===== INPUT DATA =====
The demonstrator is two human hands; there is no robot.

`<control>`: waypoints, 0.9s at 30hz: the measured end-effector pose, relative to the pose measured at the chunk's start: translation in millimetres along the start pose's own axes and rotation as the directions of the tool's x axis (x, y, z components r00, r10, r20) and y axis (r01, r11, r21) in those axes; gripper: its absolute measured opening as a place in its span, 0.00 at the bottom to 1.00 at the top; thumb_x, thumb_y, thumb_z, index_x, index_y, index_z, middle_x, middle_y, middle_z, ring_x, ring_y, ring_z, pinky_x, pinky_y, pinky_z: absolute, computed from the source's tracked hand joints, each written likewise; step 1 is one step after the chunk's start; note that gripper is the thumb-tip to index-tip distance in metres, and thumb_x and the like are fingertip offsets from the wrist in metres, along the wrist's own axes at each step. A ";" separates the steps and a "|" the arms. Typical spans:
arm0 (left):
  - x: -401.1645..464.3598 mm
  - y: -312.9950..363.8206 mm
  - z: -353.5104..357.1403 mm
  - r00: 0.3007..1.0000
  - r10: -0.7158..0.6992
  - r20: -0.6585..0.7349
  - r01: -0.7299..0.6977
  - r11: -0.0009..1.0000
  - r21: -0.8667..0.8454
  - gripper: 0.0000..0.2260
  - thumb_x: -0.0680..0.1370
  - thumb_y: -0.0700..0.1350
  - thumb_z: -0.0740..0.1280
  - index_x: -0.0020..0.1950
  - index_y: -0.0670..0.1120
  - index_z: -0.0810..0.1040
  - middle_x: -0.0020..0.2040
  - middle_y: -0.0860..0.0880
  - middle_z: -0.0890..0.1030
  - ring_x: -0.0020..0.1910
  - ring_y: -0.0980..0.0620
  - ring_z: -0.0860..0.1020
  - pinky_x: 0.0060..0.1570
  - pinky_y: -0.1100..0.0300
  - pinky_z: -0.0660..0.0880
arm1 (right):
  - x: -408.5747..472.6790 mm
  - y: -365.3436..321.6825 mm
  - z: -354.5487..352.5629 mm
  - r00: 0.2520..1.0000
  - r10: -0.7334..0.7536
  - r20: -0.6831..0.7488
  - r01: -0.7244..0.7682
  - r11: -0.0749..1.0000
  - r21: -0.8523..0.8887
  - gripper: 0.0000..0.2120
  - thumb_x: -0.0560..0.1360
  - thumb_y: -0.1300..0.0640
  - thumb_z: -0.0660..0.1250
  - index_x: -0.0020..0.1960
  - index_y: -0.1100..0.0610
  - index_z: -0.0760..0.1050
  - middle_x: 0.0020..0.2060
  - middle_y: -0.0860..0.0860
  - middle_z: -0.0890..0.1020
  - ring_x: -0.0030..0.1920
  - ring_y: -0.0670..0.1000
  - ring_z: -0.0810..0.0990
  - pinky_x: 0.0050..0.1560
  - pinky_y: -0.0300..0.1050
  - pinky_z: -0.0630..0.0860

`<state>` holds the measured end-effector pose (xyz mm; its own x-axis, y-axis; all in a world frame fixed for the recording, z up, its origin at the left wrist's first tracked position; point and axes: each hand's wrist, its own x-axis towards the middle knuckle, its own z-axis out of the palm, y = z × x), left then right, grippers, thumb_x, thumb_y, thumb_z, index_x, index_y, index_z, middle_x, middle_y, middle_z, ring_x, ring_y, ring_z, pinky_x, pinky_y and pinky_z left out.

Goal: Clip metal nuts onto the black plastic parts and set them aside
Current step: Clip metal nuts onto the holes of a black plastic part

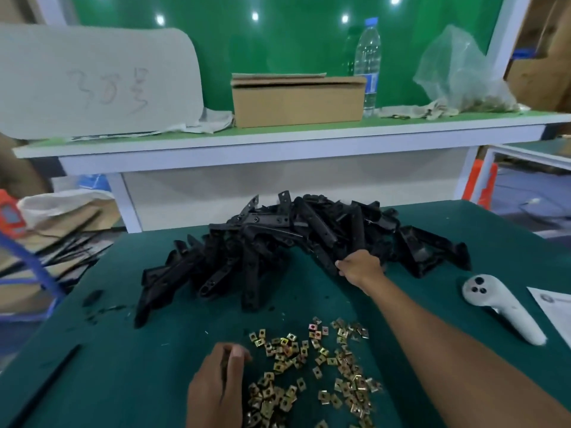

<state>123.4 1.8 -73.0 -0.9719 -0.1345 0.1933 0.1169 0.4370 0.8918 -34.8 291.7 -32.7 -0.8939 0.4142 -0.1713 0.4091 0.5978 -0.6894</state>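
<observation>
- The black plastic parts (296, 239) lie in one loose heap at the far middle of the counter (129, 359), within an arm's reach, so one can be pulled off at a time.
- The right hand (360, 268) reaches into the near right edge of that heap; its grip curls round the end of one black part, probably to draw it free.
- The metal nuts (312, 366) are spread thin just in front of the person, nearer than the heap, likely so single nuts can be picked without digging.
- The left hand (217, 386) sits at the left edge of the nuts with fingers bent toward the thumb; it seems to pinch a nut, but I cannot tell for sure.
- Each hand goes to its own supply, so part and nut can meet in the middle for clipping.
- No clipped parts are clearly visible set aside.
- A white handheld controller (500, 307) lies to the right, apart from the work.
- On the shelf (278, 140) behind stand a cardboard box (296, 101), a water bottle (367, 66) and a plastic bag (463, 72), out of the way.
</observation>
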 end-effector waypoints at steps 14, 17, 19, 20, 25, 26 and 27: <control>-6.2 -1.0 1.7 0.990 0.133 -0.048 -0.134 0.991 -0.011 0.19 0.81 0.64 0.55 0.44 0.55 0.78 0.42 0.62 0.81 0.44 0.60 0.79 0.43 0.58 0.72 | -120.0 2.2 -8.4 0.812 -0.564 0.153 0.534 0.822 0.198 0.03 0.80 0.43 0.66 0.48 0.39 0.77 0.40 0.38 0.78 0.41 0.42 0.76 0.45 0.37 0.70; -13.2 6.8 -2.9 0.975 0.211 -0.064 -0.213 0.977 -0.022 0.14 0.77 0.65 0.61 0.51 0.57 0.77 0.45 0.60 0.81 0.49 0.59 0.79 0.51 0.56 0.75 | -173.1 -0.8 -10.5 0.736 -0.671 0.093 0.635 0.731 0.249 0.02 0.80 0.47 0.69 0.51 0.40 0.77 0.39 0.34 0.77 0.38 0.39 0.75 0.41 0.31 0.70; -22.9 13.1 -2.0 0.964 0.263 -0.029 -0.264 0.964 -0.037 0.17 0.74 0.66 0.62 0.59 0.59 0.74 0.53 0.65 0.79 0.56 0.65 0.76 0.55 0.70 0.71 | -203.6 -4.2 -4.4 0.722 -0.688 0.074 0.659 0.717 0.226 0.03 0.78 0.43 0.70 0.49 0.41 0.78 0.43 0.35 0.79 0.43 0.41 0.78 0.43 0.32 0.71; -28.1 17.4 -0.1 0.957 0.291 -0.016 -0.291 0.954 -0.075 0.19 0.74 0.65 0.63 0.62 0.59 0.72 0.57 0.69 0.77 0.59 0.70 0.74 0.54 0.76 0.68 | -214.1 -5.2 0.1 0.728 -0.681 0.081 0.655 0.725 0.211 0.05 0.77 0.42 0.71 0.48 0.41 0.77 0.44 0.36 0.79 0.44 0.41 0.78 0.43 0.32 0.71; -33.8 25.9 7.0 0.962 0.242 -0.129 -0.271 0.906 -0.324 0.07 0.80 0.48 0.69 0.53 0.46 0.81 0.46 0.58 0.85 0.49 0.60 0.82 0.48 0.73 0.73 | -239.4 -13.6 18.2 0.703 -0.652 0.282 0.666 0.744 0.059 0.06 0.79 0.46 0.67 0.55 0.41 0.79 0.49 0.39 0.81 0.50 0.39 0.77 0.52 0.29 0.70; -32.2 27.8 5.2 0.972 0.173 -0.159 -0.220 0.910 -0.352 0.05 0.79 0.47 0.68 0.50 0.47 0.81 0.41 0.59 0.84 0.43 0.62 0.82 0.43 0.74 0.73 | -237.4 -12.1 15.9 0.719 -0.634 0.284 0.626 0.769 0.131 0.06 0.79 0.51 0.67 0.53 0.40 0.78 0.49 0.39 0.80 0.51 0.39 0.77 0.51 0.31 0.72; -30.2 30.5 2.0 0.978 0.121 -0.169 -0.181 0.894 -0.410 0.05 0.79 0.47 0.68 0.48 0.47 0.80 0.39 0.58 0.84 0.40 0.62 0.81 0.40 0.74 0.73 | -232.1 -6.9 13.0 0.749 -0.595 0.291 0.561 0.804 0.200 0.11 0.80 0.57 0.67 0.52 0.39 0.77 0.50 0.39 0.79 0.51 0.41 0.77 0.50 0.32 0.72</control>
<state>155.9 21.0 -52.5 -0.9021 -0.2289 0.3658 0.3642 0.0507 0.9299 167.5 182.5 2.7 -0.9664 -0.2451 0.0770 -0.2089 0.5754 -0.7907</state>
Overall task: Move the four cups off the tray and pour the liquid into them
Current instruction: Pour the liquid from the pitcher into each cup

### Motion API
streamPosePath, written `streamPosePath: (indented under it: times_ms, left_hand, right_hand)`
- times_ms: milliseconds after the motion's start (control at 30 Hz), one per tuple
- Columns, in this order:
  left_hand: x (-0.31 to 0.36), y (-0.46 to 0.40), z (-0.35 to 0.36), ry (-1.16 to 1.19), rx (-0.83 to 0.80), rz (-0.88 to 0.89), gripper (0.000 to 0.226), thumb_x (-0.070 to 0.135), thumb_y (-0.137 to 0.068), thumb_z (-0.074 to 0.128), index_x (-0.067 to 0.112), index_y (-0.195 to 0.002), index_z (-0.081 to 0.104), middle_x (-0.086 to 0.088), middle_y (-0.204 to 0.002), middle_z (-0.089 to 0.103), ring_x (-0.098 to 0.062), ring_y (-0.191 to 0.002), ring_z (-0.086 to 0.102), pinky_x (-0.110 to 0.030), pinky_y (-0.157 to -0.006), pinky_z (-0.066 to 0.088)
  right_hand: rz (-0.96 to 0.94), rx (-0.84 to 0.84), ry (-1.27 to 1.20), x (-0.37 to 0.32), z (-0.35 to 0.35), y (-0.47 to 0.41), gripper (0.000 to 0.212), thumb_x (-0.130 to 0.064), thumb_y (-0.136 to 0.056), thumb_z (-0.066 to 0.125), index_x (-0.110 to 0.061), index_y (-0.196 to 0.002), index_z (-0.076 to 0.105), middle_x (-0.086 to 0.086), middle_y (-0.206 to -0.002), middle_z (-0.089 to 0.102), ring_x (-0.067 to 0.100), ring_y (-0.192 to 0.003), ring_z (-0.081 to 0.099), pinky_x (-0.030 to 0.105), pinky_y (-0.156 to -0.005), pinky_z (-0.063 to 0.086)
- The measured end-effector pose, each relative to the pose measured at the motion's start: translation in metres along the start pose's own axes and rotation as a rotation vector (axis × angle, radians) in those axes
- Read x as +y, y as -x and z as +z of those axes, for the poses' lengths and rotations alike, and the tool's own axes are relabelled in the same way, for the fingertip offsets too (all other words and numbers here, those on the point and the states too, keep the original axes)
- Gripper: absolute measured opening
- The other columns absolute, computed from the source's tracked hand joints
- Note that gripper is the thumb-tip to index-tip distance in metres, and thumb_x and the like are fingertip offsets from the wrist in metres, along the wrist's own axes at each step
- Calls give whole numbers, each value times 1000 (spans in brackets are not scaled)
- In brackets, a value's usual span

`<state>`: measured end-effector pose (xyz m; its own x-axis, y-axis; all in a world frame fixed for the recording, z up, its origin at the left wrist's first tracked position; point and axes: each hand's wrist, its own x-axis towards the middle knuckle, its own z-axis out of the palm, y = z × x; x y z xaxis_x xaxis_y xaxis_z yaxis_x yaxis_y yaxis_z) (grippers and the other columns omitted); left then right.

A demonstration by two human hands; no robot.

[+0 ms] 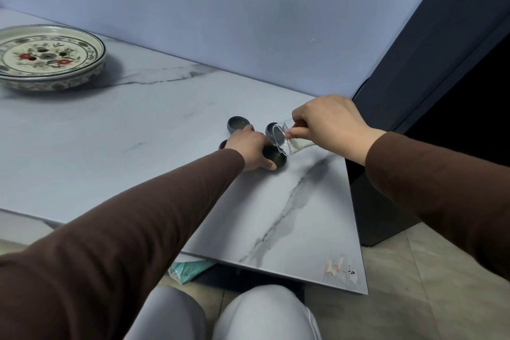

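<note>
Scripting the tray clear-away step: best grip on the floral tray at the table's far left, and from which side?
Take the floral tray by its raised outer wall, two-handed at opposite sides, coming from above. It sits flat on the marble table, wide and shallow, so one hand probably cannot span it. The holes in its middle offer no hold. Both hands are busy now: left hand steadies a cup, right hand tilts the glass pitcher.

The right hand [328, 124] grips a tilted glass pitcher [287, 139], its lip just over the near cup [276, 159], which the left hand [249, 150] pinches. Close behind that grip, two more cups [238, 123] [271, 130] crowd in, and a fourth [223, 144] hides partly behind the left wrist. Far left of the grip sits the patterned tray [49, 56], well apart. Between them the marble table [138, 124] lies bare; toward the viewer it is also open. Right of the grip the table ends at a dark panel [430, 50].
</note>
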<state>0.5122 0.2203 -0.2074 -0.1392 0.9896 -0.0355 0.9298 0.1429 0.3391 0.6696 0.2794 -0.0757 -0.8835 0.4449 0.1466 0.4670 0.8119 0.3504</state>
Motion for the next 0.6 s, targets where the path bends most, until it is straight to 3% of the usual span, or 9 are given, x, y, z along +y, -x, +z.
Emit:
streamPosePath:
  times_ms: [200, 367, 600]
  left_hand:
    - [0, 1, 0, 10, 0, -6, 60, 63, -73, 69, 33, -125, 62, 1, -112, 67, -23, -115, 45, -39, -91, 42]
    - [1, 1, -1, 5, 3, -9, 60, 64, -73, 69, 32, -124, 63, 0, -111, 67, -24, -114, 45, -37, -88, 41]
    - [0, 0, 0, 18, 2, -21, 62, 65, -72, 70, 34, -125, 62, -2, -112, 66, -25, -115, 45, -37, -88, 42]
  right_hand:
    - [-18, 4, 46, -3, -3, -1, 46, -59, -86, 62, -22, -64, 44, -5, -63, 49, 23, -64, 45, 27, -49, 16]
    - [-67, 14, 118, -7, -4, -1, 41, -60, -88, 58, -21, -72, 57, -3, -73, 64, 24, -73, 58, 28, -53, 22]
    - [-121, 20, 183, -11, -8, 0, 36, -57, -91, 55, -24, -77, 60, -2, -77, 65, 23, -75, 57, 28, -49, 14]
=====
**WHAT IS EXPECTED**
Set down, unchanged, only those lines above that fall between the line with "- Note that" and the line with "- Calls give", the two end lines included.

**WRITTEN SOLUTION**
- Note that gripper is the thumb-tip to index-tip distance in metres, and thumb_x and the like are fingertip offsets from the wrist in metres, along the wrist's own axes at each step
- Calls give whole numbers, each value times 1000 (spans in brackets are not scaled)

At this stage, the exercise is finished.